Using XPathNavigator.Evaluate
Today I simply want to call out a somewhat obscure but very useful method: XPathNavigator.Evaluate.
Many users of XML components are familiar with APIs such as SelectNodes or SelectSingleNodes. These are declared on the XmlNode class, and are thus available in its subclasses, for example XmlDocument and XmlElement.
What may not be obvious is that these are really thin wrappers that create an XPathNavigator by invoking CreateNavigator, and then using the Select method on the navigator to pick the right nodes.
The navigator class, however, provides a lot of functionality that isn't exposed directly on document and elements. You can use this object to traverse the XML document, change it, validate it, write it out. The XPath functionality is largely built around the 'traverse' capabilities, and so there are a few of these APIs that take XPath expressions to operate on:
An interesting distinction between these is the result type: Select and SelectSingleNode will return either an iterator or a newly positioned navigator, while Matches will return a simple bool.

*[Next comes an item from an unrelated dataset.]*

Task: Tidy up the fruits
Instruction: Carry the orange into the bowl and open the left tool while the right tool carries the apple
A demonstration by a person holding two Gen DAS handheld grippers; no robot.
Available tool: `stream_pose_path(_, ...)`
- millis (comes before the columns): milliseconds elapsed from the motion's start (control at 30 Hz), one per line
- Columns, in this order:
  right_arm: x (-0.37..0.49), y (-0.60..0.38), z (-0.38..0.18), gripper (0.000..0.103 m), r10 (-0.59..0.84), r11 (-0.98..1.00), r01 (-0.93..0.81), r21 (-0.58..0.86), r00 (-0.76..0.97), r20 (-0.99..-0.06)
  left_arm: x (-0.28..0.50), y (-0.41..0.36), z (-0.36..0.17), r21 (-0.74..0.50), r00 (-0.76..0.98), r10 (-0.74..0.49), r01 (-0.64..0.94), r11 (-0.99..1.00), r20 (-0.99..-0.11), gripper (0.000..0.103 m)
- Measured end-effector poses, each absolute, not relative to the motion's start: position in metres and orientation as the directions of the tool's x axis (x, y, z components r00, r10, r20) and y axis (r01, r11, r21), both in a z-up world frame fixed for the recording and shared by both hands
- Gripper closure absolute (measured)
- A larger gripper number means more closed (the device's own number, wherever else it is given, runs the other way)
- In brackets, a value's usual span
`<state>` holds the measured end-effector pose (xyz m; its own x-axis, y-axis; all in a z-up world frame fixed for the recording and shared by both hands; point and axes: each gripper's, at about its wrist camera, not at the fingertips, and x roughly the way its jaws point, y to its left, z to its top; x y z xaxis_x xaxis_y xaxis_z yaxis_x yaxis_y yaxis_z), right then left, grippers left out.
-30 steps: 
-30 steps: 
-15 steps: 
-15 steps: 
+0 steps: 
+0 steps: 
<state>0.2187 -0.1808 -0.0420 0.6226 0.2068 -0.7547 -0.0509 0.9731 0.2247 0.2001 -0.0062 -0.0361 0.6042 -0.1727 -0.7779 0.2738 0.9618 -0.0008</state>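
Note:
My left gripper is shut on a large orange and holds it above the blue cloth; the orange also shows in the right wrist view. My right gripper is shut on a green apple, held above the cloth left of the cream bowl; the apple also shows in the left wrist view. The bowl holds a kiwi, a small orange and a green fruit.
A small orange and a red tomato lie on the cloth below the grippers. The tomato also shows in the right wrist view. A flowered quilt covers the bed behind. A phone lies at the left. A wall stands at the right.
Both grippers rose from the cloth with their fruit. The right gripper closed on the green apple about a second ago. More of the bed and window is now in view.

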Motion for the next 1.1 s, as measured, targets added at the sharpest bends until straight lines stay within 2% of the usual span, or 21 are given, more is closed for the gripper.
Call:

Evaluate, however, is typed to return an object, but as the MSDN documentation described, it can return the results of pretty much any XPath expression: booleans, numbers, text or node sets. This allows you to use XPath expressions which are easy to write and store to achieve interesting functionality.
Next time, how to leverage this for unit testing XML documents and processing components.
Enjoy!
Comments
- Anonymous
July 13, 2010
Just started using Evaluate for our product's XML templating - didn't know it was used inside the node methods. Look forward to finding out more!